Abernathy was publisher of the Harvard Business Review between 1999 and 2002.

She joined The Wall Street Journal in 2003 and, as senior vice president was responsible for the business operations of the newspaper's international publications and for planning major U.S. initiatives, such as the launch of weekend edition in 2005.

Abernathy is currently a visiting professor at the Medill School, Northwestern University and previously was Knight Chair in Journalism and Digital Media Economics at the Hussman School of Journalism and Media at the University of North Carolina at Chapel Hill.

She was inducted into the North Carolina Media and Journalism Hall of Fame in 1998 and received the Alumni Professional Achievement Award from UNC at Greensboro in 2023.

=== Research ===
Abernathy's research has focused on the impact of news deserts and the development of business models that would help to sustain community journalism. Between 2014 and 2023, she was the author or co-author of two books and six reports that explored the state of local news, including the decline of local newspapers, the implications for communities and democracy, and solutions for halting the rise of news deserts.

Abernathy has also examined how ownership of newspapers by investment groups, including private equity and hedge funds, has contributed to the rise of news deserts and ghost newspapers while diminishing local accountability and transparency for both news organizations and elected officials.

==Publications==
Saving Community Journalism: The Path to Profitability was published in 2014. The book was based on five years of research involving more than two dozen newspapers, and it was designed to help stakeholders implement new strategies for long-term profitability. The research in this book became the foundation for the UNC Center for Innovation and Sustainability in Local Media.

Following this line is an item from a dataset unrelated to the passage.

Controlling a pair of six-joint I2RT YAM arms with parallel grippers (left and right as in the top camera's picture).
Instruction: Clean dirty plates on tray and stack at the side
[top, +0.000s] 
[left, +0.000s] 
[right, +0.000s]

Abernathy co-authored "The Strategic Digital Media Entrepreneur," published in 2018, which focused on how the Internet has changed business models in the media; leadership challenges and opportunities that face media entrepreneurs; and help to develop strategies to create new and sustainable business models.

Abernathy authored or co-authored six reports exploring the political, social and economic consequences resulting from the loss of local news:
- "The Rise of a New Media Baron and the Emerging Threat of News Deserts" published by UNC Center for Innovation & Sustainability in Local Media (CISLM) in 2016.
- “Thwarting the Emergence of News Deserts” published by UNC CISLM in 2017.
- “The Expanding News Desert” published by UNC CISLM in 2018.
- “News Deserts and Ghost Newspapers: Will Local News Survive?” published by UNC CISLM in 2020.
- The State of Local News 2022 published by Northwestern University's Local News Initiative (LNI)
- The State of Local News Report 2023 published by Northwestern University's LNI.